Monitoring sucks, really

March 13, 2014 / Matthew Smith / 4 Comments

Have you noticed…

In short, all monitoring out there sucks. I promised a few months back to do a review, I was wrong, it is not possible. Let us consider the review of industry standard tools like Nagios, after only several hours of install I may have a server installed not in config management and no users or servers to monitor… This is why these type of on premise apps will die out.

Who wants to spend weeks working out the config and management of a system that is meant to make your life easier? Monitoring tools are very simply put, meant to let you know if serverX is on… or off.. advanced… details like on for service X, or off for service Y come later.

The basic monitoring life cycles should go like this.

Day 1 is the server on or off,
Day 2 are the services I care about running
Day 3 in X days Y may happen

These 3 things are important to monitoring, they allow you some predictability in your service so the sooner you have them the better. A good monitoring tool should be one that allows you to answer these questions as quickly as possible from the time you purchase / download it to the moment its on your server, quicker is better!

Bang for buck

I am acutely aware that monitoring tools that promise the world cost arms, legs, souls and pride; worse yet fail to deliver anything of value that you need. In the past I have seen £100k hp open view systems replaced in a couple of weeks by Nagios and I’ve seen Nagios + munin replaced by Opsview because it is easier to manage and config than both individual tools. For those that don’t know Opsview is a nice front end and config piece for nagios.

I have even, unfortunately seen £2k a month wasted on 10 servers with New Relic. I guess the point is… monitoring is anything from free to ridiculous the key is always what does it do for you?
Does it make your life easier?
Can you work quicker with or without your monitoring tool?

On a side note… New relic’s product is awesome, but if you are not using Java why bother, If you are, you may find like me your engineers find it useful but not irreplaceable… All I can say is it wasn’t as good as Nagios for the alerting and monitoring of the hosts but was definitely better at the application.

Where is the happy ground? You need something as configurable as Nagios, as cheap as Nagios but most importantly not Nagios and this leaves you in an awkward position.

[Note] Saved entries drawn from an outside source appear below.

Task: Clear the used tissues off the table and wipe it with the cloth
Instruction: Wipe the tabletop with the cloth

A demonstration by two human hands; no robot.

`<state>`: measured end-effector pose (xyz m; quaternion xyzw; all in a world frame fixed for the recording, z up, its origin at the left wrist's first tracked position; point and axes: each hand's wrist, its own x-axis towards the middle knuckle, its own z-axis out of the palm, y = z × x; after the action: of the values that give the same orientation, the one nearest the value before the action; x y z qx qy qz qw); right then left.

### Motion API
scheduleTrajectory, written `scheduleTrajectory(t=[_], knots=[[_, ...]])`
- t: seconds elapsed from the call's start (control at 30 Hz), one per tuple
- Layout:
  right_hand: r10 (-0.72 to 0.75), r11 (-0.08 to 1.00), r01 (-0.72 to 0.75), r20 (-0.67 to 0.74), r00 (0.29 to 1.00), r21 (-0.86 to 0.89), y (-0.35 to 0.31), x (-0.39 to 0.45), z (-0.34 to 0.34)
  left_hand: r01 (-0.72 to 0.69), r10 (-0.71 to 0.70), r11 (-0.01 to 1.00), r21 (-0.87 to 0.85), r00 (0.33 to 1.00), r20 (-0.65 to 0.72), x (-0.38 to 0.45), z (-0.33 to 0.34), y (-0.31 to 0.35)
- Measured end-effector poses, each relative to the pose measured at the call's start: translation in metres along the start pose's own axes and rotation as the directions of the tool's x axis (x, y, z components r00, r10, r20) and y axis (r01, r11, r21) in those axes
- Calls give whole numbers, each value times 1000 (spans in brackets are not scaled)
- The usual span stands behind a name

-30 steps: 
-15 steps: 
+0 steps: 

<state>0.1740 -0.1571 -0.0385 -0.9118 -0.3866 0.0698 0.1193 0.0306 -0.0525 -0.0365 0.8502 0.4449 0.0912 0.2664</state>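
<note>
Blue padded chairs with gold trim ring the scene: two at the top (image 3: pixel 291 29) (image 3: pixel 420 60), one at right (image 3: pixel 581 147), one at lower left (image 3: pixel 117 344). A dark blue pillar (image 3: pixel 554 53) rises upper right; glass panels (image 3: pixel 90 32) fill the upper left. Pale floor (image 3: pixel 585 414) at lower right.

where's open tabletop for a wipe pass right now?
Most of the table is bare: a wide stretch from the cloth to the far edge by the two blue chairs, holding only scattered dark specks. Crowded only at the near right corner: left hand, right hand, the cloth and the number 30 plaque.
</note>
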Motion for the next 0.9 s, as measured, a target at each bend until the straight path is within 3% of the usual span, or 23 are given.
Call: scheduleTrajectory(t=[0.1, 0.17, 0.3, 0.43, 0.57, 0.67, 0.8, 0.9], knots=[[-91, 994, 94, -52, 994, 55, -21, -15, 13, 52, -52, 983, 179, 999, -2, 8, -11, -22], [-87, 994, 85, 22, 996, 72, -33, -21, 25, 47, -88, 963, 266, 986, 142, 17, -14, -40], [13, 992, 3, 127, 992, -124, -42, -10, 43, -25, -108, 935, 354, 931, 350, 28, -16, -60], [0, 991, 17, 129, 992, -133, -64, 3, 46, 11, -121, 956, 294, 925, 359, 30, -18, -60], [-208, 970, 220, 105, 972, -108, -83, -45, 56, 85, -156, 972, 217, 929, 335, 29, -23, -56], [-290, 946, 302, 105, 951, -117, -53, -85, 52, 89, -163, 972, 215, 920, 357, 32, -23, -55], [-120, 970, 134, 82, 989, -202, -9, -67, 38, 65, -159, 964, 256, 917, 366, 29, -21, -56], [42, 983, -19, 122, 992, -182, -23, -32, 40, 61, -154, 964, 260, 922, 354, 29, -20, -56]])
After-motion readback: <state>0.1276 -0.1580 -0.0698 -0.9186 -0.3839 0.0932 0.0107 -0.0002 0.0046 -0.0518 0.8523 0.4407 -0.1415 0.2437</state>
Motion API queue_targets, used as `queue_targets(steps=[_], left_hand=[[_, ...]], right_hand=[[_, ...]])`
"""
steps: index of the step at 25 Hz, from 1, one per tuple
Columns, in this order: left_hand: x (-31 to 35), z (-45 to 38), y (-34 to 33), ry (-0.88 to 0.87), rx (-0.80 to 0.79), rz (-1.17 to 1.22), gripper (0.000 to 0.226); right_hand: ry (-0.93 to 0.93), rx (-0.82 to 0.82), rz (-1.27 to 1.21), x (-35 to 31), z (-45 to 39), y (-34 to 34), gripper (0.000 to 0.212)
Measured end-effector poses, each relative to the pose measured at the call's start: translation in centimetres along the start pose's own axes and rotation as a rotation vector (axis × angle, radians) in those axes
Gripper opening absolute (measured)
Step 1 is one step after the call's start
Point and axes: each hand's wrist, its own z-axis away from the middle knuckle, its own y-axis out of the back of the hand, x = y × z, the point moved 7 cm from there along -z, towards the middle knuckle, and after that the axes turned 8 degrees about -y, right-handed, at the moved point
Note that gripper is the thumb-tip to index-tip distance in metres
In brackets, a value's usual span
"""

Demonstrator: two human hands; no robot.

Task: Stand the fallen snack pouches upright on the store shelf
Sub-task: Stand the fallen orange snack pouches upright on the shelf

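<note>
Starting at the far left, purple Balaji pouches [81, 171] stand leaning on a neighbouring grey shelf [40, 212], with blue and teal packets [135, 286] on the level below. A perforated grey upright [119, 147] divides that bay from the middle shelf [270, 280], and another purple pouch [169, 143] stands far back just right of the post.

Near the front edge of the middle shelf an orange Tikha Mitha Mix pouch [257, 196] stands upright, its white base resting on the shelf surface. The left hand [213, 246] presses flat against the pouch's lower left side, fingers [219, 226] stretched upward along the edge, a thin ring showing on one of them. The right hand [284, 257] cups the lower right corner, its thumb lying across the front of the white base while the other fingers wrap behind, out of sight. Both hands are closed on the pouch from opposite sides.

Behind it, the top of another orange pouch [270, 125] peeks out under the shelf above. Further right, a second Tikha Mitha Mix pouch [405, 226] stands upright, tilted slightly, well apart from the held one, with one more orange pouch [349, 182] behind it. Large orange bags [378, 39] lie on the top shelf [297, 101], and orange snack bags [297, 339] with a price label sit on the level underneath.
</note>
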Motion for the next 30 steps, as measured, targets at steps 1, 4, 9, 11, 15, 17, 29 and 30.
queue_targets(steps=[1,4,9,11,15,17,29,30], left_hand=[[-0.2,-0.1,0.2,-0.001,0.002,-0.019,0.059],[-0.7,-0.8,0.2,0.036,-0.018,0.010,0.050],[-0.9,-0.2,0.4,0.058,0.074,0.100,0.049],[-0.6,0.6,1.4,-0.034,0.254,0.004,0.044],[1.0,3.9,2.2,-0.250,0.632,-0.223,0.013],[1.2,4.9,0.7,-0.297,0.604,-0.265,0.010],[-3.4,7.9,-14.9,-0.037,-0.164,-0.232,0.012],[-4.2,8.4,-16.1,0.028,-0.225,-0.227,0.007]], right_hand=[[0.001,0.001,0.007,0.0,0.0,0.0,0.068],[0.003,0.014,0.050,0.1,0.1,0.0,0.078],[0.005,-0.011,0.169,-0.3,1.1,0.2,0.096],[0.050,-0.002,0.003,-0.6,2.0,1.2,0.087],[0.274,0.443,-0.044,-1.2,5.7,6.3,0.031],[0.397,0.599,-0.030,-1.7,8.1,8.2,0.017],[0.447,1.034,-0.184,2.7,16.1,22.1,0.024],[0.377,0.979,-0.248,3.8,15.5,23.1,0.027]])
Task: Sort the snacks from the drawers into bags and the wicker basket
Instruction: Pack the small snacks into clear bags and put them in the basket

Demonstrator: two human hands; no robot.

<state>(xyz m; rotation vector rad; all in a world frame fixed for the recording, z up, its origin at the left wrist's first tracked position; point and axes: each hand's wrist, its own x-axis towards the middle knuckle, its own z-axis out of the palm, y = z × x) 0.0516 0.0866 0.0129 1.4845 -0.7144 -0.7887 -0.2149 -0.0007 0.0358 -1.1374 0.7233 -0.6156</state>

Nagios is awesome and has some cool features, good support, many plugins etc. However the server doesn’t scale easily, configuration is not as simple as it should be and quite frankly the web UI looks like a child vomited hatred on it, just plain ugly. So you naturally lean to OpsView which takes away the config hassle of Nagios by providing puppet modules and decent web ui config but now you have to pay. Is it worth while? Definitely it’s better than Nagios, but that isn’t good enough is it? Certainly it’s a step in the right direction but it’s not the killer tool.

Likewise New Relic was meant to be that killer tool,
designed for devs by devs. So, in short, complicated, non standards compliant and lacking in os monitoring. So what is a sysadmin to do? Give up? I think not.

It comes down to this, you install tools like Opsview or CheckMK as they at least give you a better interface, but they don’t solve the issues of nrpe or firewall rules having to be opened in all directions. It’s for this reason I think there has to be a better way, I don’t want to think or spend my time opening up rules, I want something simple and powerful.

There’s new tools coming onto the market that to me sound better, imagine being able to leverage the Nagios community while having a easy to drive UI on a monitoring tool that gave you the same power as chef knife or puppet marionette while being able to update all of this through simple git commits or the web UI as you see fit. Writing a new monitoring check is done while in the analysis process rather than as backlog or you can simply utilise the RPC nature of the tool to debug issues in prod and write checks on the fly. Did I mention while doing this it is also able to act like Pingdom and provide dashboards to management.

So where does this leave us? well looking to tools like Dataloop.IO for solutions. I have had the privilege of using this while they are in closed beta and they’ve been really good at taking on feedback to make it the monitoring platform I need it to be and it is getting close to being ready and I’m genuinely excited about what is going to happen to this platform over the next year or two.